Pada suatu siang yang terik, saya berjalan-jalan di dekat kota Hadibu yang berdebu, bersama ahli botani Lisa Banfield, pakar tentang Suqutra. Kami mendaki lereng bukit berbatu dan berhenti di samping tumbuhan yang pasti cocok berada dalam lukisan Salvador Dalí—benda pendek dan lebar yang terlihat seperti bonsai yang meleleh dalam cuaca panas. Bunganya yang berwarna merah muda mengilhami nama lazimnya, mawar gurun.
“Ini contoh masyhur tentang kiat tumbuhan Suqutra yang berevolusi agar dapat bertahan dari terjangan musim kering yang ganas di sini,” kata Banfield. “Ini Adenium obesum sokotranum. Tumbuhan ini juga tumbuh di daratan Arab dan Afrika, tetapi di sana ukurannya jauh lebih kecil daripada yang terdapat di Suqutra. Batangnya menyimpan air, dan tumbuh dalam bentuk yang aneh dan indah sehingga dapat menempelkan diri ke bebatuan. Sebagian orang menyebutnya jelek, tetapi bagi saya pohon ini sungguh menawan hati.” Salah seorang pengunjung dari abad ke-19 mengatakan mawar gurun ini “pohon paling jelek di dunia.”

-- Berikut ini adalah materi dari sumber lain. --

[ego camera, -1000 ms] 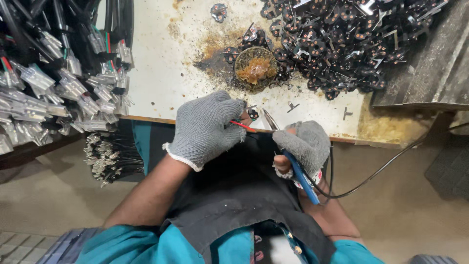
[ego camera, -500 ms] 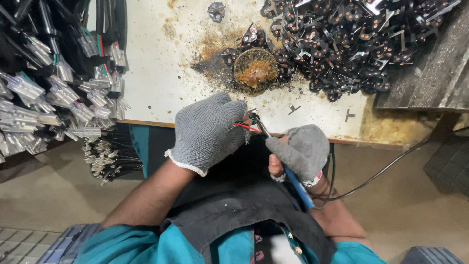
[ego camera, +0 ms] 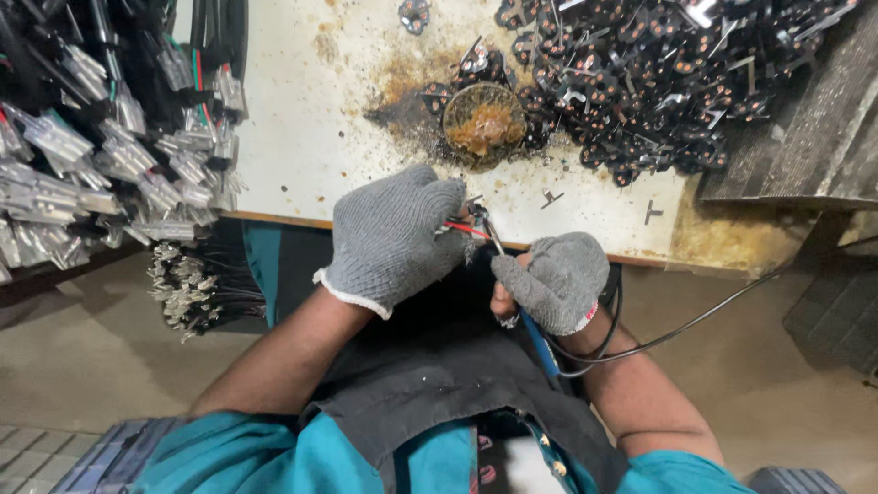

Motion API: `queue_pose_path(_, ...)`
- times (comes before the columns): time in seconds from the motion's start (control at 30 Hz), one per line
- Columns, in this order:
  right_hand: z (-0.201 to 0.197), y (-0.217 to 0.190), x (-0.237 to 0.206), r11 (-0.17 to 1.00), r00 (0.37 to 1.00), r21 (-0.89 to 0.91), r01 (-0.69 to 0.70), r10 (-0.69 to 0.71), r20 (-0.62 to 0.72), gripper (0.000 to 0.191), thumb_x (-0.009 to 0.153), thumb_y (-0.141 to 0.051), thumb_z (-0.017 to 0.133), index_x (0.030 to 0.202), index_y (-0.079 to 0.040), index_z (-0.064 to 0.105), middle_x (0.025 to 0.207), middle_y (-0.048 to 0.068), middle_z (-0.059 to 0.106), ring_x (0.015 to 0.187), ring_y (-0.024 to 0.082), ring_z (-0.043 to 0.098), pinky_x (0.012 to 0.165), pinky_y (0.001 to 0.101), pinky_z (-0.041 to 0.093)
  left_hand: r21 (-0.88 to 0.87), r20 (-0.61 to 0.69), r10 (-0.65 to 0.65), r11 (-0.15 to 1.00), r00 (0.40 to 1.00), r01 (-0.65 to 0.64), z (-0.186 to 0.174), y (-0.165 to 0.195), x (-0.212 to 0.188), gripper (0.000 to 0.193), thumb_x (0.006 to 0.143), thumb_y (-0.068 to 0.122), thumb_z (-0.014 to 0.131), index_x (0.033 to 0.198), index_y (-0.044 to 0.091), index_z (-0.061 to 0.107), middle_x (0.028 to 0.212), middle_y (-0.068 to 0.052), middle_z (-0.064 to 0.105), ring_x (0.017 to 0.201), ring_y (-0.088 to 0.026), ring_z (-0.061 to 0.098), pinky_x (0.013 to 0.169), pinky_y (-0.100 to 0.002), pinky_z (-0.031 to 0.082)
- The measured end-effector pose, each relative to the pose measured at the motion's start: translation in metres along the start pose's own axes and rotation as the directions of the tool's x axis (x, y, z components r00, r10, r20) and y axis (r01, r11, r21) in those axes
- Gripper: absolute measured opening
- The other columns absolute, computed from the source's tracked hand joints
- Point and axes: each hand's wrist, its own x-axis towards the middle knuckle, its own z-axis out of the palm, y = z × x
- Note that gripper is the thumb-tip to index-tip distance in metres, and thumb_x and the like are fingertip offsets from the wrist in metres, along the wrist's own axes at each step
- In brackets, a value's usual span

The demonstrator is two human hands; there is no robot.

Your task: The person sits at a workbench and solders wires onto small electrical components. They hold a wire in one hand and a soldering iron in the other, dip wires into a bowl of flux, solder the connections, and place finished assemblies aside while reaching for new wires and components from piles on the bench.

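A stained white table [ego camera: 302, 146] carries a heap of dark metal parts [ego camera: 658, 82]. At its edge, the gloved left hand [ego camera: 393, 238] pinches a red wire [ego camera: 462, 229]; just beside, the right hand [ego camera: 553, 279] grips a blue-handled soldering iron [ego camera: 540, 343].

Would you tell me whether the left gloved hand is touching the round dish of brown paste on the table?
Apart: the head view shows bare tabletop between the left hand and the dish.

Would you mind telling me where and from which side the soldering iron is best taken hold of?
Grip the soldering iron on its blue handle, well back from the thin metal tip that points up toward the red wire. Come from the person's right side, as the gloved right hand does: the cord trails off that way, and the left hand with the wire fills the other side.
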Motion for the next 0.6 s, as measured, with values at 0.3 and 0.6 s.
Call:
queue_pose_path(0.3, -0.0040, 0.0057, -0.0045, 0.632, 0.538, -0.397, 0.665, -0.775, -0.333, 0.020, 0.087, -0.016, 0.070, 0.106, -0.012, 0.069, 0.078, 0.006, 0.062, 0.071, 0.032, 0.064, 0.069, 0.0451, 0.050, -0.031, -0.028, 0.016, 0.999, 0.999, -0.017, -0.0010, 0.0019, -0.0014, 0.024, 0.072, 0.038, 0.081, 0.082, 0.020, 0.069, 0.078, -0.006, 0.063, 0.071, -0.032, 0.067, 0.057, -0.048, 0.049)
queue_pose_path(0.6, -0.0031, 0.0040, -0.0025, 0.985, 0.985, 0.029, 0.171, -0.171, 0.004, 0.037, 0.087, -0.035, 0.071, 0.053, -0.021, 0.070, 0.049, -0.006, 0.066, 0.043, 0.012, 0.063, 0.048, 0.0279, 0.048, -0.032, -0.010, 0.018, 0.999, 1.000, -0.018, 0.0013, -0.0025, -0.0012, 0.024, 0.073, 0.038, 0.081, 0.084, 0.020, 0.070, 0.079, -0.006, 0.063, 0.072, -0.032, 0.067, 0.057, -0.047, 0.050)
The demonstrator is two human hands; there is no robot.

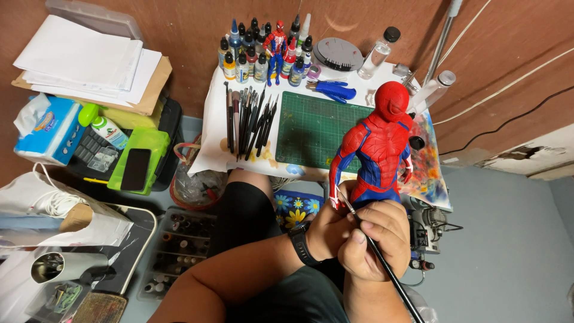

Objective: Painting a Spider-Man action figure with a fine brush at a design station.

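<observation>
Gripping the figure [378, 146] around its legs, the left hand [327, 226] holds it upright above the lap, back turned to the camera, so the red and blue surface faces the brush. The hand is closed tight on the figure, and a dark watch [302, 244] sits on its wrist. The right hand [373, 239] is closed on a thin brush [375, 251], pinched like a pen, with the tip laid at the figure's lower left arm, near its hand. Both hands press against each other, which looks like a way to steady the tip for fine work.

Beyond them the small tabletop [215, 113] carries what the painting needs, within reach. A green cutting mat [311, 128] lies in the middle. A row of spare brushes [248, 122] lies side by side just left of it, handles pointing toward the person. Paint bottles [251, 57] stand packed at the far edge, with a smaller figure [275, 46] upright among them, perhaps as a colour guide. Blue pliers [332, 91] lie just behind the mat. At the left are a tissue pack [45, 128], a stack of papers [89, 60] and a phone [136, 169] on a green tray. A clear box of small bottles [176, 245] rests on the floor beside the knee.
</observation>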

Kami melangkah beberapa meter menuju tumbuhan yang pasti merupakan juara tumbuhan aneh di tempat lain, tetapi tidak di Suqutra. Batangnya yang membengkak menjulang tinggi di atas kepala, di bagian atasnya tampak dahan berdaun rimbun yang bermunculan tak beraturan seperti rambut gimbal.
“Pertumbuhannya sangat mirip dengan Adenium,” kata Banfield, “tetapi sebenarnya ini Dendrosicyos suqutrana—pohon mentimun.”